Le juge Bratza a exprimé une opinion concordante et le juge Baka une opinion en partie dissidente dont le texte se trouve joint à l’arrêt.
* * *
Les arrêts de la Cour sont disponibles sur son site Internet (http://www.echr.coe.int).
Greffe de la Cour européenne des Droits de l’Homme
F – 67075 Strasbourg Cedex
Contacts :Emma Hellyer (téléphone : (0)3 90 21 42 15)
ouStéphanie Klein (telephone: (0)3 88 41 21 54)

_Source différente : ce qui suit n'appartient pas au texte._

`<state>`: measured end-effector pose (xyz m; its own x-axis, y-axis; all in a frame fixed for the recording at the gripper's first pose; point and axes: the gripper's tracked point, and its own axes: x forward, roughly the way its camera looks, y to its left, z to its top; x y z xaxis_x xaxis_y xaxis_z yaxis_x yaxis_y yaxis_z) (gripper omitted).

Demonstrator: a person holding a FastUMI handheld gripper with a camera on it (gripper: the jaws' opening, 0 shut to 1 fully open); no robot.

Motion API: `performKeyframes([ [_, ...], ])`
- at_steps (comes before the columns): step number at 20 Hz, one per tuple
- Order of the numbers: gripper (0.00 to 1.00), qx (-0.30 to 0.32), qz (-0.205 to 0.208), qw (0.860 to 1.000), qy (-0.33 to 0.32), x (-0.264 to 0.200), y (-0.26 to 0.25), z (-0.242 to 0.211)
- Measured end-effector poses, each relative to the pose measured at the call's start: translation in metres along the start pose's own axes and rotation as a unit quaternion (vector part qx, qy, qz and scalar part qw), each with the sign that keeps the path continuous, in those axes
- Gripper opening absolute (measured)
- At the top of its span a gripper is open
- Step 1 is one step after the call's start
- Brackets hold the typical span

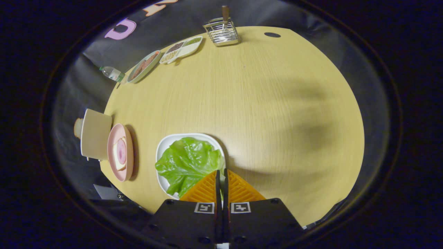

Télécopieur : (0)3 88 41 27 91
La Cour européenne des Droits de l’Homme a été créée en 1959 à Strasbourg pour connaître des allégations de violation de la Convention européenne des Droits de l’Homme de 1950. Le 1er novembre 1998 elle est devenue permanente, mettant fin au système initial où deux organes fonctionnant à temps partiel, la Commission et la Cour européennes des Droits de l’Homme, examinaient successivement les affaires.
[1]. L’article 43 de la Convention européenne des Droits de l’Homme prévoit que, dans un délai de trois mois à compter de la date de l’arrêt d’une chambre, toute partie à l’affaire peut, dans des cas exceptionnels, demander le renvoi de l’affaire devant la Grande Chambre (17 membres) de la Cour. En pareille hypothèse, un collège de cinq juges examine si l’affaire soulève une question grave relative à l’interprétation ou à l’application de la Convention ou de ses Protocoles ou encore une question grave de caractère général. Si tel est le cas, la Grande Chambre statue par un arrêt définitif. Si tel n’est pas le cas, le collège rejette la demande et l’arrêt devient définitif. Pour le reste, les arrêts de chambre deviennent définitifs à l’expiration dudit délai de trois mois ou si les parties déclarent qu’elles ne demanderont pas le renvoi de l’affaire devant la Grande Chambre.
[2]1. Maladie psychiatrique, constatée le plus souvent chez des femmes, qui cherchent à susciter l’attention en induisant ou en inventant des maladies chez leurs enfants, et en demandant de façon répétée à des autorités médicales d’examiner et de traiter leurs enfants.
[3]. Rédigé par le greffe, ce résumé ne lie pas la Cour.